Secara keseluruhan, dia cukup beruntung.
*Aku tak bisa membayangkan aku akan selamat jika itu berbisa…*
Ular Kaca tidak memiliki bisa—hal ini wajar, karena bisa merupakan pertahanan evolusioner terhadap predator alami. Hanya ada sedikit hal yang perlu dilindungi oleh Ular Kaca.
[Anda telah mengalahkan Ular Kaca Lubra.]
[Anda telah mendapatkan hadiah karena berhasil menyelesaikan labirin.]
[Daftar Hadiah]
1. Batu Teleportasi
2. Kunci labirin tingkat 3 (Acak)
3. Kotak Item (Acak, Langka)
Pesan lain, yang tampak identik dengan yang dilihatnya di Katakomba, muncul. Kim Do-Joon menyimpan mayat ular besar itu di dalam inventarisnya.
Tak lama kemudian, ia pulang dan langsung ambruk ke tanah untuk beristirahat.

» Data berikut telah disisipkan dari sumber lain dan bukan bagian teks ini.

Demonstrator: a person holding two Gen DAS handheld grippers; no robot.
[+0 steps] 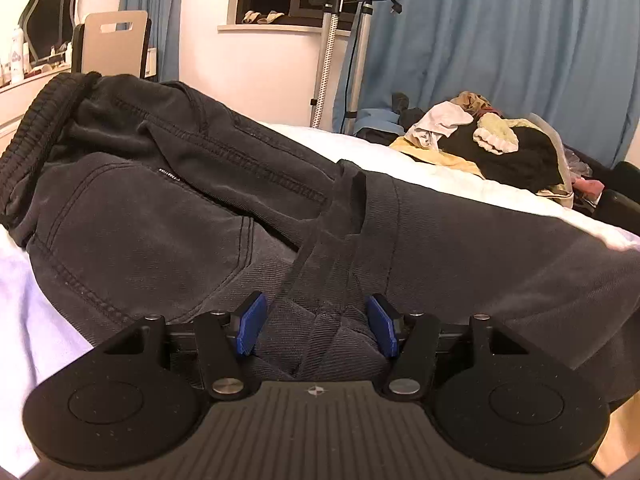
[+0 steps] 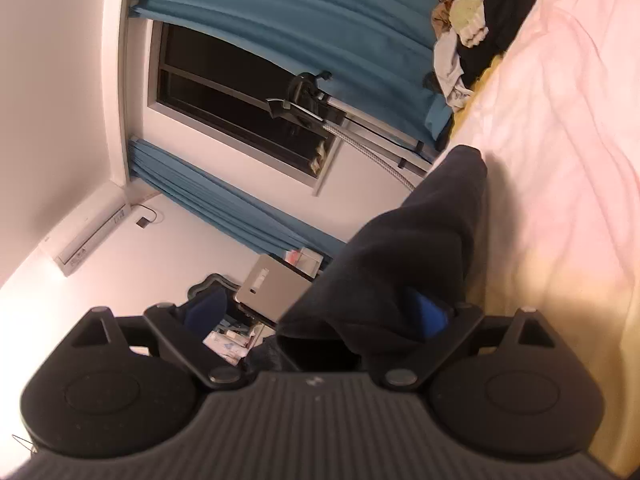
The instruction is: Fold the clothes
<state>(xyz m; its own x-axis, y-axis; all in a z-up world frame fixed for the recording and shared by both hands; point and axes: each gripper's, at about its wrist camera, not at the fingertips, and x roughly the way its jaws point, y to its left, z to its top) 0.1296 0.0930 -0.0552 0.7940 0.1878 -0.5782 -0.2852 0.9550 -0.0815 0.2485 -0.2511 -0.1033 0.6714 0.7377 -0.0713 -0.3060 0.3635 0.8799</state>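
Dark trousers (image 1: 168,200) are lying across the white bed (image 1: 400,160), filling mid-frame. Left gripper (image 1: 316,330) is spread w/ bunched fabric between its fingers, unclamped. Right gripper (image 2: 316,316) is spread too, cloth draping over one finger. Likely mid-fold; next needs clamping both.

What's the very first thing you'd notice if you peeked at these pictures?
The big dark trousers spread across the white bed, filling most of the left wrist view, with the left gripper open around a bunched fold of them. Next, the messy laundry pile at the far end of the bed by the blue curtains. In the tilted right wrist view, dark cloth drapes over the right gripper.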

Selain lengannya, seluruh tubuhnya terasa sakit. Lututnya terasa paling sakit, berdenyut-denyut seolah mengalami patah tulang akibat pukulan ekor.
Beristirahat sejenak membuatnya merasa jauh lebih baik, tetapi ia tetap pergi ke rumah sakit untuk berjaga-jaga. Dengan usianya dan tanggung jawabnya sebagai orang tua, ia cukup memperhatikan kesehatannya.
Berkat efek Regenerasi yang Lebih Besar, atau mungkin Vitalitas level dua puluhnya, luka-lukanya tidak terlalu parah. Setelah perawatan, dia pulang ke rumah hanya dengan sedikit kaku.
Dia memasuki bengkel bawah tanahnya, yang telah disiapkan untuk pembuatan ramuan. Dia membentangkan kain biru tahan air di lantai bengkel dan mengambil mayat Ular Kaca. Tujuannya adalah untuk memastikan keberadaan barang-barang kerajinan dari mayat tersebut.
Saat memeriksa mayat itu dengan saksama, mata Kim Do-Joon mulai berbinar-binar karena munculnya pesan-pesan dari sistem.
Yang dia temukan bukan hanya satu, melainkan dua barang.